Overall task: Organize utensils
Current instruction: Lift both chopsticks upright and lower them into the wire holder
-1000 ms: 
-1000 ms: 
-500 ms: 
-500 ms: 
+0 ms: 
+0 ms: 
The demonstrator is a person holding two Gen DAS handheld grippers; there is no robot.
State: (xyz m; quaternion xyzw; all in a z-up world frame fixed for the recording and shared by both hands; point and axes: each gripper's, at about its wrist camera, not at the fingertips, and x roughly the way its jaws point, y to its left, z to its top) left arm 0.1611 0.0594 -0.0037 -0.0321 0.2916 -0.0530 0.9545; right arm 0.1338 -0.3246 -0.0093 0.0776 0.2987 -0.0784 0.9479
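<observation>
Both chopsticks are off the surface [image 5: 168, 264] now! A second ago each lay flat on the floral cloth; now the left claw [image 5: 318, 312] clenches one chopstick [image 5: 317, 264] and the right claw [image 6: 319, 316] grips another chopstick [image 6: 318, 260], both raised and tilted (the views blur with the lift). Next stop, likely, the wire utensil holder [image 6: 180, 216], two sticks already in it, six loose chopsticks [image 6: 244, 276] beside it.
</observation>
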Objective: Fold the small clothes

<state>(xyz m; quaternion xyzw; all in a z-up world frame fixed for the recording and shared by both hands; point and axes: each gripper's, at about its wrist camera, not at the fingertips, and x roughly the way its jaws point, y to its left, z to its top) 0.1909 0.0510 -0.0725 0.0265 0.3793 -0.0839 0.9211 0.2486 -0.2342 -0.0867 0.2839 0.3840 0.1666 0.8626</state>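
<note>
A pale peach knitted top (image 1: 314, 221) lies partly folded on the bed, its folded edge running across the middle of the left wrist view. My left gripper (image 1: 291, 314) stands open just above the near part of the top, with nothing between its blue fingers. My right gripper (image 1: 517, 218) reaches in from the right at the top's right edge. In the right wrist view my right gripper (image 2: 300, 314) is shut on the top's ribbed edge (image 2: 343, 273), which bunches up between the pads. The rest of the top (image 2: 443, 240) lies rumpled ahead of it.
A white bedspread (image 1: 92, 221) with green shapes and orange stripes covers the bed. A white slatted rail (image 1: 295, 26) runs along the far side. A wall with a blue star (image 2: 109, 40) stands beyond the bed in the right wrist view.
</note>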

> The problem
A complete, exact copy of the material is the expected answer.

> Exercise result
Overall task: Organize utensils
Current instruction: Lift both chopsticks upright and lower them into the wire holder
-1000 ms: 
-1000 ms: 
-500 ms: 
-500 ms: 
+0 ms: 
+0 ms: 
The demonstrator is a person holding two Gen DAS handheld grippers; there is no robot.
State: (xyz m; quaternion xyzw; all in a z-up world frame fixed for the recording and shared by both hands; point and axes: each gripper's, at about its wrist camera, not at the fingertips, and x roughly the way its jaws point, y to its left, z to its top) left arm 0.1611 0.0594 -0.0037 -0.0321 0.2916 -0.0530 0.9545; right arm 0.1338 -0.3246 -0.0093 0.0776 0.2987 -0.0784 0.9479
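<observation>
Both chopsticks are off the surface [image 5: 168, 264] now! A second ago each lay flat on the floral cloth; now the left claw [image 5: 318, 312] clenches one chopstick [image 5: 317, 264] and the right claw [image 6: 319, 316] grips another chopstick [image 6: 318, 260], both raised and tilted (the views blur with the lift). Next stop, likely, the wire utensil holder [image 6: 180, 216], two sticks already in it, six loose chopsticks [image 6: 244, 276] beside it.
</observation>
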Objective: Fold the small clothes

<state>(xyz m; quaternion xyzw; all in a z-up world frame fixed for the recording and shared by both hands; point and axes: each gripper's, at about its wrist camera, not at the fingertips, and x roughly the way its jaws point, y to its left, z to its top) 0.1909 0.0510 -0.0725 0.0265 0.3793 -0.0839 0.9211 0.2486 -0.2342 -0.0867 0.2839 0.3840 0.1666 0.8626</state>
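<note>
A pale peach knitted top (image 1: 314, 221) lies partly folded on the bed, its folded edge running across the middle of the left wrist view. My left gripper (image 1: 291, 314) stands open just above the near part of the top, with nothing between its blue fingers. My right gripper (image 1: 517, 218) reaches in from the right at the top's right edge. In the right wrist view my right gripper (image 2: 300, 314) is shut on the top's ribbed edge (image 2: 343, 273), which bunches up between the pads. The rest of the top (image 2: 443, 240) lies rumpled ahead of it.
A white bedspread (image 1: 92, 221) with green shapes and orange stripes covers the bed. A white slatted rail (image 1: 295, 26) runs along the far side. A wall with a blue star (image 2: 109, 40) stands beyond the bed in the right wrist view.
</note>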

Nothing else remains in this exercise.